Clindamycin
| 證據等級: L5 | 預測適應症: 6 個 |
目錄
Clindamycin: From Bacterial Infections to Punctate Epithelial Keratoconjunctivitis
One-Sentence Summary
Clindamycin is a lincosamide antibiotic with well-established efficacy against serious bacterial infections caused by anaerobic organisms and gram-positive cocci, including skin, soft tissue, and respiratory infections. The TxGNN model predicts it may have activity against Punctate Epithelial Keratoconjunctivitis (PEK), with 0 clinical trials and 0 publications currently supporting this direction — this is a model-only prediction with no corroborating evidence.
Quick Overview
| Item | Content |
|---|---|
| Original Indication | Bacterial infections (anaerobic, gram-positive; skin, soft tissue, respiratory) |
| Predicted New Indication | Punctate Epithelial Keratoconjunctivitis |
| TxGNN Prediction Score | 99.97% |
| Evidence Level | L5 |
| Philippines Market Status | Not marketed |
| Number of Registrations | 0 |
| Recommended Decision | Hold |
Why is This Prediction Reasonable?
Currently, detailed mechanism of action data is not available in this evidence pack. Based on known information, Clindamycin is a lincosamide antibiotic that inhibits bacterial protein synthesis by binding to the 50S ribosomal subunit, thereby blocking peptide elongation. It demonstrates broad activity against anaerobic bacteria, gram-positive cocci (Staphylococcus aureus, Streptococcus spp.), and select protozoa such as Toxoplasma gondii. Its established clinical roles include treatment of skin and soft tissue infections, pelvic inflammatory disease, bacterial vaginosis, and — in combination with other agents — malaria and toxoplasmosis.
Punctate epithelial keratoconjunctivitis is predominantly driven by viral pathogens (most commonly adenovirus), dry eye disease, or drug toxicity — not primary bacterial infection. The mechanistic basis for applying Clindamycin to PEK is therefore weak. Although a secondary bacterial superinfection of a compromised ocular surface could theoretically create a limited niche for antibiotic use, no published clinical studies or preclinical data have investigated Clindamycin specifically for this condition.
The TxGNN model’s high prediction score (99.97%) most likely reflects network-level proximity in the knowledge graph rather than established biological plausibility. In the absence of any supporting clinical, epidemiological, or mechanistic evidence, this prediction must be treated with considerable caution, and further validation is required before any translational steps are considered.
Clinical Trial Evidence
Currently no related clinical trials registered.
Literature Evidence
Currently no related literature available.
Philippines Market Information
Clindamycin currently has no product authorizations on record with the Philippine FDA. There are no registered products to list.
Note: This may reflect a data gap in the current dataset. Clindamycin is a widely available antibiotic globally; a direct query to the Philippine FDA (FDA PH) database is recommended to confirm market status.
Safety Considerations
Please refer to the package insert for safety information.
Safety data including key warnings, contraindications, and drug interactions were not available in this evidence pack. The Philippine FDA product monograph or the DrugBank entry for DB01190 should be consulted prior to any clinical planning.
Conclusion and Next Steps
Decision: Hold
Rationale: Despite a high TxGNN prediction score, punctate epithelial keratoconjunctivitis is primarily a viral or non-infectious condition whose pathophysiology has no meaningful alignment with Clindamycin’s antibacterial mechanism of action. The complete absence of clinical trials, human literature, and mechanistic bridging data places this candidate at Evidence Level L5 — the lowest tier — and does not currently justify further investment.

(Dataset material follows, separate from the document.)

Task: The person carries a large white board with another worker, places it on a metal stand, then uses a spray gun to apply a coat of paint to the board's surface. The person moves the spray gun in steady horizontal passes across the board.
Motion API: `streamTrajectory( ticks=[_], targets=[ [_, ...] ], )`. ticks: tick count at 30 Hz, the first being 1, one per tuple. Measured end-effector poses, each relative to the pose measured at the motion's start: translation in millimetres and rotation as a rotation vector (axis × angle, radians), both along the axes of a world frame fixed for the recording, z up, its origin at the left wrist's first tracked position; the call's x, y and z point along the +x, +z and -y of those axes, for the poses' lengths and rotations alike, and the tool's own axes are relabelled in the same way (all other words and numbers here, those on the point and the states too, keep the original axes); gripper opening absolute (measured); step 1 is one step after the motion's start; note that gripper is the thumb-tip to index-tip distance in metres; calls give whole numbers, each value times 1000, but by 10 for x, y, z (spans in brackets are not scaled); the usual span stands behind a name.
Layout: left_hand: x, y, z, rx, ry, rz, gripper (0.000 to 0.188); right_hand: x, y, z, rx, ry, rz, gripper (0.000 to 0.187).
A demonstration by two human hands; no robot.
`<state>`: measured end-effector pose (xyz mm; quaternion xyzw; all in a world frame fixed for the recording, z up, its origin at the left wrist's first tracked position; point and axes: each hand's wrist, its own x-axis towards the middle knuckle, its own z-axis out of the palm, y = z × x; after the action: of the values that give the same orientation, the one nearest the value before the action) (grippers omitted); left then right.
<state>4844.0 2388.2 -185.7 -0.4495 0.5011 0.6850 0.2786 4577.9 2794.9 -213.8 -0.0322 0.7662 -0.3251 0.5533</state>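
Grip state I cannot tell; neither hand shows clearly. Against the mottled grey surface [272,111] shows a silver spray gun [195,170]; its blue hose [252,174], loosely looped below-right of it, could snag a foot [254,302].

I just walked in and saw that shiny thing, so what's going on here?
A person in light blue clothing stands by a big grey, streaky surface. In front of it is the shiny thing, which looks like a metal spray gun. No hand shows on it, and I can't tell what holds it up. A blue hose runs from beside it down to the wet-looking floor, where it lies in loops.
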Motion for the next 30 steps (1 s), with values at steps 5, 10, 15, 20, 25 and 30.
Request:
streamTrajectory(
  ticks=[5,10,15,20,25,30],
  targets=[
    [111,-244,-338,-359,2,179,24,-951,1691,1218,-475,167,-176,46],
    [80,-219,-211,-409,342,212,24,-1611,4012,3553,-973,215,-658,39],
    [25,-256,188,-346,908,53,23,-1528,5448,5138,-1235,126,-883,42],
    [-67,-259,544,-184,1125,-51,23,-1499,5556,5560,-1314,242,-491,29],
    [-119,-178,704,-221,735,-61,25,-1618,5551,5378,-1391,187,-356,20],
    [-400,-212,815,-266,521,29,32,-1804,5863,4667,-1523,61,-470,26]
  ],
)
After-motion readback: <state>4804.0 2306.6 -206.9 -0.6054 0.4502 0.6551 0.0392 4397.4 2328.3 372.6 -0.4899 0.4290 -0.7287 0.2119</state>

To proceed, the following is needed:
- MOA clarification: Retrieve Clindamycin’s full mechanism of action from DrugBank (DB01190) to confirm whether any anti-inflammatory or non-antibacterial pathway could be relevant to PEK
- Subtype analysis: Determine whether any bacterial-etiology PEK subtype exists in which Clindamycin’s spectrum of activity would apply (e.g., staphylococcal marginal keratitis vs. classic viral PEK)
- Safety data: Download and parse the Philippine FDA package insert (or TFDA/EMA/US FDA label) to populate warnings, contraindications, and DDI data currently missing
- Philippines registration verification: Directly query the FDA PH database to confirm whether Clindamycin products are in fact unregistered or whether a data ingestion gap exists
- Exploratory literature search: Broaden the PubMed query to include terms such as “clindamycin ophthalmic,” “clindamycin ocular surface,” and “clindamycin conjunctivitis” to rule out any indirect supporting evidence before formally closing this candidate
Disclaimer
This content is for research purposes only and does not constitute medical advice. Clinical validation is required before any clinical application.